Kennebec avenue ran from Lake avenue to Samoset avenue, a little more than two blocks. Park avenue divided the street, providing a link between Circuit avenue and Ocean Park.
Two postcards by Marshall and Chamberlain convey the neighborhood feeling of the avenue. The views are similar with two-story frame houses, many with front lawns and trees. The majority of the houses were built in the 1870s and most had been enlarged by the time of the early 20th century postcards. Piazzas were added to front facades and additions were made to the side or the rear of the homes.
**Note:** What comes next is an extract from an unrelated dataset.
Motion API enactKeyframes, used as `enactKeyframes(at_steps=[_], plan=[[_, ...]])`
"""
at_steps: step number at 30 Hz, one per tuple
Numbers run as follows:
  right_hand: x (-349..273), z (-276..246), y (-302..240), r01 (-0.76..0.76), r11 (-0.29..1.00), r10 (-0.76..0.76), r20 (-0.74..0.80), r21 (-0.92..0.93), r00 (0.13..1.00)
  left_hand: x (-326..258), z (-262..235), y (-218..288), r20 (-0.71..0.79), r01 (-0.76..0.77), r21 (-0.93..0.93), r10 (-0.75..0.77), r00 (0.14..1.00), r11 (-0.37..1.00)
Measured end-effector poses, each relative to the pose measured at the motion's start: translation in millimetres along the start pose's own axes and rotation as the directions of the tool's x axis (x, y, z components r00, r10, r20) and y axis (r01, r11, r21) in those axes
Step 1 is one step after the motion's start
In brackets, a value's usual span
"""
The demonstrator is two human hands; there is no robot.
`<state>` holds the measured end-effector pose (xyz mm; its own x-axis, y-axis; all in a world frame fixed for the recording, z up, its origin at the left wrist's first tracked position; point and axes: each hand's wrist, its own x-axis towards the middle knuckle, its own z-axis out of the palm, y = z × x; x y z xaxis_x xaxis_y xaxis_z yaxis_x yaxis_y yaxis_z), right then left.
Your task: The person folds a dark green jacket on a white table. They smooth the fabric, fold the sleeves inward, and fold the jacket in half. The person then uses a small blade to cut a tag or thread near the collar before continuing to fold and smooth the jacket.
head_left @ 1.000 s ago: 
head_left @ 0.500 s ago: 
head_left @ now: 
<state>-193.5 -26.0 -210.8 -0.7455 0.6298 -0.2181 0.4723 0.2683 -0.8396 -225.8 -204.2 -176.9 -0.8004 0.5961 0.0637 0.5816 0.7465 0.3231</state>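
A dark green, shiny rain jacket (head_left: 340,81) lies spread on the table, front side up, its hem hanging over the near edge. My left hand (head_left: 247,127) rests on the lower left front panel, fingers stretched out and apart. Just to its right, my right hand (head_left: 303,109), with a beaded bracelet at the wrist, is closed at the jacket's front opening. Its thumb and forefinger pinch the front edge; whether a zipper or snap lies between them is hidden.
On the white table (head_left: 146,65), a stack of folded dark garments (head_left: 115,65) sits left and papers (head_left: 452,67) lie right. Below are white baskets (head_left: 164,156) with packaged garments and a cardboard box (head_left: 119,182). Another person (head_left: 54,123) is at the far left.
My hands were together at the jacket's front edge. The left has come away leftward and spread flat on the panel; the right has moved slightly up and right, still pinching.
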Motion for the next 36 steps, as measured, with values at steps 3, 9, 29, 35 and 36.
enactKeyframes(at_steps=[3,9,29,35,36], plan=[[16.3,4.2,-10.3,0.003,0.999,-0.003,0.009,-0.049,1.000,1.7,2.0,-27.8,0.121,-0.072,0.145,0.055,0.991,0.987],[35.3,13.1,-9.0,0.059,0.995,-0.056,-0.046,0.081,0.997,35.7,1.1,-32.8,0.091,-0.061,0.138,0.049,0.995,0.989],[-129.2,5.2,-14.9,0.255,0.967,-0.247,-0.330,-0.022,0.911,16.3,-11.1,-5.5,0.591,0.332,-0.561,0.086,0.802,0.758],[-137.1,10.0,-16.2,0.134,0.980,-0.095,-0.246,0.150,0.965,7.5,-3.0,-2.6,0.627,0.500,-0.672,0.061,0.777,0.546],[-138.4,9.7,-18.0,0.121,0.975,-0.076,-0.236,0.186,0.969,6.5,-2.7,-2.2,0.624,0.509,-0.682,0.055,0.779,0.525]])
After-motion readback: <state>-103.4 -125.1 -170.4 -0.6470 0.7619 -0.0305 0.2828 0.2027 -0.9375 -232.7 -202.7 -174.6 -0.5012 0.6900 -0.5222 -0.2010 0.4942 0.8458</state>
A number of Kennebec homeowners rented rooms to summer residents, many of whom worked nearby. Most summer residents came from Massachusetts, others came from Vermont, New Hampshire, Rhode Island and the Midwest. Their occupations varied. In addition to employees of Circuit avenue businesses, there was a steamboat crew member, a theatre manager, a swimming instructor, an electrician and a corset fitter.
Owners of some of Circuit avenue’s most prestigious establishments lived on the street including Carrol J. Darling, a confectioner, Mrs. A.C. Smith, owner of a dry goods shop, James G. Norton of Norton Drug and postcard publisher F.A. Marshall, who also owned the Wigwam block. Carrol J. Darling and eight employees of his candy shop occupied one of the largest boarding houses on Kennebec avenue.
In contrast to the residences, a cluster of three hotels, the Metropolitan, Kenmore and Nashua stood at the intersection of Kennebec and Park avenues. An early Chamberlain sepia-colored postcard highlights the three hotels built in the late 1800s. The Metropolitan, often a dominant feature in Circuit avenue cards, filled the corner of Circuit Park and Kennebec avenues. The Kenmore, “a well-known hotel,” is rarely seen in postcards.
The Nashua, a frequent postcard subject, was originally a residence. Later when it became a hotel the roof was raised and four rooms and a piazza were added. The hotel’s two porches at ground level were enclosed, leaving only the Park avenue side open. Fortunately the decorative shingle work, one of the Nashua’s most appealing aspects, was preserved. Guests could stay in the main building or at one of the inn’s cottages. Total accommodations were for 100 guests.
With the demise of the Oak Bluffs hotel giants, the Metropolitan and the Pawneee, on Circuit avenue, Kennebec avenue underwent dramatic changes. Seemingly endless, large treeless asphalt parking lots replaced 19th century residences, lawns and gardens.
Today Kennebec avenue is predominantly commercial. The group of frame cottages near Samoset avenue gives an idea of the once residential nature of the street. While other 19th century structures remain, they have been greatly modified. Many have been converted to restaurants at the first floor level. The Nashua is the only hotel at the Park avenue intersection that still exists. Fortunately two Oak Bluffs postcard publishers captured the essence of Kennebec avenue as it once was.
Pat Rodgers lives in Edgartown and Boston; she contributes occasional postcard history pieces to the Gazette.